Let us remark that the data structure \(\mathit{lastSizes}\) used in Algorithm 1 is not used since we rely on the MiniCP built-in method \(\mathit{changed}()\) to populate \(\_s\_val\). This method returns true when invoked on a variable whose domain changed during the previous iteration. Moreover, since we adopt the reset-based update approach, we do not use the structure \(\Delta\).

Procedures: It suffices specializing the class Constraint to extend MiniCP. We implemented a new class Table whose constructor allocates and initializes all the data structures described earlier. It also checks if each variable in the constraint is supported by at least one tuple, otherwise unsatisfiability is reported. The method \(\mathit{propagate}()\) corresponds to three methods \(\mathit{enforceGAC}()\), \(\mathit{updateTable}()\), and \(\mathit{filterDomains}()\) that, except for the indexed access to \(\mathit{supports}\), based on \(\mathit{\_supportJmp}\), are one-to-one implementations of Algorithms 1–3.

4 GPU accelerated CT propagators↩︎

The main engine of MiniCP performs the Constraint-Based Search in the usual manner, essentially by alternating search and propagation phases, possibly involving backtracking steps. Intuitively, whenever the GAC enforcing procedure is triggered, the corresponding method is responsible to start the propagation and report the results to the main engine. The possibility of extending MiniCP with a new propagator is transparent to the way it is implemented.
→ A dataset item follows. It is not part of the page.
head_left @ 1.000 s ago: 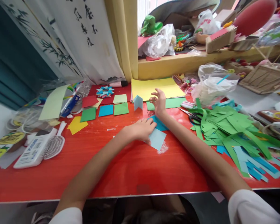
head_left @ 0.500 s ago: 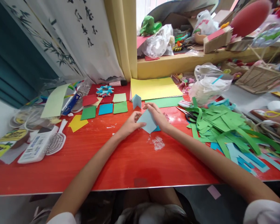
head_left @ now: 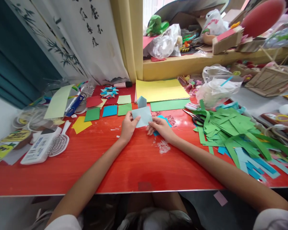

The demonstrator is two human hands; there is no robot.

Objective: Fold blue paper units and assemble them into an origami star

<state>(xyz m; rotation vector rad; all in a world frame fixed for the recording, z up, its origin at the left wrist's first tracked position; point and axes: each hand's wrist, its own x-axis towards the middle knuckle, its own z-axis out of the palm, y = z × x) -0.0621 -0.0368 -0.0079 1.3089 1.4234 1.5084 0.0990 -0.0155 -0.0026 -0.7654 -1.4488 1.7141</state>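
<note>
Between my hands is a light blue square of paper [head_left: 142, 117], held up above the red table. My left hand [head_left: 129, 125] pinches its left edge, thumb in front. My right hand [head_left: 162, 127] has thumb and index finger closed on its lower right corner, the other fingers curled below. Just behind the sheet stands a folded light blue paper piece [head_left: 141, 102], its lower part hidden. Brighter blue paper [head_left: 166, 120] lies on the table, partly covered by my right hand.
Left are coloured paper squares [head_left: 109, 111], a hairbrush [head_left: 60, 143] and a folded paper ring [head_left: 109, 92]. Yellow sheets [head_left: 162, 89] lie at the back. To the right are scissors [head_left: 197, 119], green paper scraps [head_left: 232, 127] and a plastic bag [head_left: 217, 91].
The light blue paper has turned from a diamond to an upright square and moved slightly left. My right hand has slid down to its lower right corner, uncovering more brighter blue paper.
</note>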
Indeed, provided that the propagator adheres to the interface with the solver, there is no requirement on how its computation is performed. So, the same mechanism used to add a serial propagator can be used to plug in a GPU-empowered method. Clearly, this method is also responsible to transparently offload the computation on the GPU and to suitably manage the related data transfers.

Recall that each computation on the device is described as a collection of concurrent threads, each executing the same function. Such a function is called kernel, in CUDA terminology. Threads are hierarchically organized in equally sized blocks that are in turn structured in a grid (see Figures 5, 6, and 7).

We implemented parallel counterparts of \(\mathit{updateTable}()\) and \(\mathit{filterDomains}()\), composing them into three variants of the propagator:

\(CT_{CU}^{u}\): only \(\mathit{updateTable}()\) is computed on the device.
\(CT_{CU}^{f}\): only \(\mathit{filterDomains}()\) is computed on the device.
\(CT_{CU}^{uf}\): both update and filtering are computed on the device.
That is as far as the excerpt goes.